_TASK STATEMENT_: Determine the count of lines in the data below that include the word "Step", and give nothing besides it.

_INPUT DATA_:
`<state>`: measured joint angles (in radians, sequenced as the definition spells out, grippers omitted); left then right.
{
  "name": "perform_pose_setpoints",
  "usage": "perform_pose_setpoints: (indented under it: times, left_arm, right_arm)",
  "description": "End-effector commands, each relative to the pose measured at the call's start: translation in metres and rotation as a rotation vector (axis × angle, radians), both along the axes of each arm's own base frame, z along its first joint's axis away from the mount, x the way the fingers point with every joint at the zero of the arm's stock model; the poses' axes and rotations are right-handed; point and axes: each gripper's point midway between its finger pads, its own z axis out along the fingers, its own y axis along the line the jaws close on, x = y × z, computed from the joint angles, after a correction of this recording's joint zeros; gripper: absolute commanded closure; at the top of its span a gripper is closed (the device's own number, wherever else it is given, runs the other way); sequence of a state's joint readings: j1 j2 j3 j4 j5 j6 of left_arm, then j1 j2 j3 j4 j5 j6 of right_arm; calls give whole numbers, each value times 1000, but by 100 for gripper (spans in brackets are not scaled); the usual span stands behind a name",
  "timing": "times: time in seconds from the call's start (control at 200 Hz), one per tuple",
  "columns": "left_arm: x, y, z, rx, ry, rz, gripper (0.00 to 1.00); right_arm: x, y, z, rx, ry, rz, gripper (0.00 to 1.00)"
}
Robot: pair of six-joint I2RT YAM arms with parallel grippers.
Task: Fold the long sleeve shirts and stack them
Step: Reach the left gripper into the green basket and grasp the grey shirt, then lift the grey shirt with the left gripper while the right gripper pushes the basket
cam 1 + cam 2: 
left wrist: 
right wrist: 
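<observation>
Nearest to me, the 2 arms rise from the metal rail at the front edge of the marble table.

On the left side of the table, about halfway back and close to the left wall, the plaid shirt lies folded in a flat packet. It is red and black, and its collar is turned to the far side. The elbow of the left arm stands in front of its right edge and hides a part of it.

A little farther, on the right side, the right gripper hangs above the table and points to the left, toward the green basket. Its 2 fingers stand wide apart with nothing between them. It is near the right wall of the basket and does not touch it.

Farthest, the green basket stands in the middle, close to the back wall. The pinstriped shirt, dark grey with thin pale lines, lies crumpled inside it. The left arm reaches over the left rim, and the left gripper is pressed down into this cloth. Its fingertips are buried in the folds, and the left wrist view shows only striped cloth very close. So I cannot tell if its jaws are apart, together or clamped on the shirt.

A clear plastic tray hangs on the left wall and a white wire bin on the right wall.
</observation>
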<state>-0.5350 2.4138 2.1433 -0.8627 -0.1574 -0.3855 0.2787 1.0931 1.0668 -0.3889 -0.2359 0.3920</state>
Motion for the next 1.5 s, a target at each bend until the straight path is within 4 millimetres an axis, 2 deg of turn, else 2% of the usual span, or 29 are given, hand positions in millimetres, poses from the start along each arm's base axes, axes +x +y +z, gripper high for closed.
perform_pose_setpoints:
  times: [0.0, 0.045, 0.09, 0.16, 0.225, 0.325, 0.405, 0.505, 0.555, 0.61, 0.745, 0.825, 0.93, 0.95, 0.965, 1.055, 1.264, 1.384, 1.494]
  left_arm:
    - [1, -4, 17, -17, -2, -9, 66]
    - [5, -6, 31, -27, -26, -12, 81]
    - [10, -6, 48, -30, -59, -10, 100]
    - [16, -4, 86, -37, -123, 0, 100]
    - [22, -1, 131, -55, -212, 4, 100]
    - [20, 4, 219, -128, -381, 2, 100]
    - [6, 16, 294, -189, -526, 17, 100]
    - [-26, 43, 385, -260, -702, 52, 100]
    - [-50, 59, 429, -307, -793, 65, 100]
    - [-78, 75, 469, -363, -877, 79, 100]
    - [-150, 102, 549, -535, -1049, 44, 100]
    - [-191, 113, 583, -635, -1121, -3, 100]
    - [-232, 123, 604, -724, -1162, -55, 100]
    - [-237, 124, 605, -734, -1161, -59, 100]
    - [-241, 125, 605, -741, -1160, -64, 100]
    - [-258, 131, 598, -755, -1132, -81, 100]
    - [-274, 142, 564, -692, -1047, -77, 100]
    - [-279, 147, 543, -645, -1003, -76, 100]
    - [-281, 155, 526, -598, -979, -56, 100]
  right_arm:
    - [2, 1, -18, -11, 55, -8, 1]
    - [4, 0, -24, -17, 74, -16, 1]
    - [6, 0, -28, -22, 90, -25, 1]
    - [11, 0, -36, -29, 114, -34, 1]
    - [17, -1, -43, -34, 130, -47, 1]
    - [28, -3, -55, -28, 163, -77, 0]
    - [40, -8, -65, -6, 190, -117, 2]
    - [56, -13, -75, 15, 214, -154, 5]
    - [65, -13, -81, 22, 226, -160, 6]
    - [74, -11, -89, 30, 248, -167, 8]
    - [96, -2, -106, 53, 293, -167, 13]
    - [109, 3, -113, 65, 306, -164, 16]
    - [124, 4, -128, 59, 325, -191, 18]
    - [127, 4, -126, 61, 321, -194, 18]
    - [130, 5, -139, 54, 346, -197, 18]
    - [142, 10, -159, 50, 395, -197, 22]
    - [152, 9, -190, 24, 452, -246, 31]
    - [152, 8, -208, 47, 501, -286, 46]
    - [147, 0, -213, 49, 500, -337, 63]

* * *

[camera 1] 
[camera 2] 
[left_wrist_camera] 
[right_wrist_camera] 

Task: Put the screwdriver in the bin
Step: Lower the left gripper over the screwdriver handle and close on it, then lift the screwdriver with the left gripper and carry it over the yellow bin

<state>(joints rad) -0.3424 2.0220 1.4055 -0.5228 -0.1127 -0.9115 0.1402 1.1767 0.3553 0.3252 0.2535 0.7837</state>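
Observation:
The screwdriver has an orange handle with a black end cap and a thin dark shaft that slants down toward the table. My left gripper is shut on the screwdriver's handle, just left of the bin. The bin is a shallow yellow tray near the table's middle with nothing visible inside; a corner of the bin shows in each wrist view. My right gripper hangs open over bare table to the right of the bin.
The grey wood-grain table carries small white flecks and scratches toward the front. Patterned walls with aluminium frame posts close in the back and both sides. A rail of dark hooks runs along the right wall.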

_RESULT FOR THIS TASK_: 2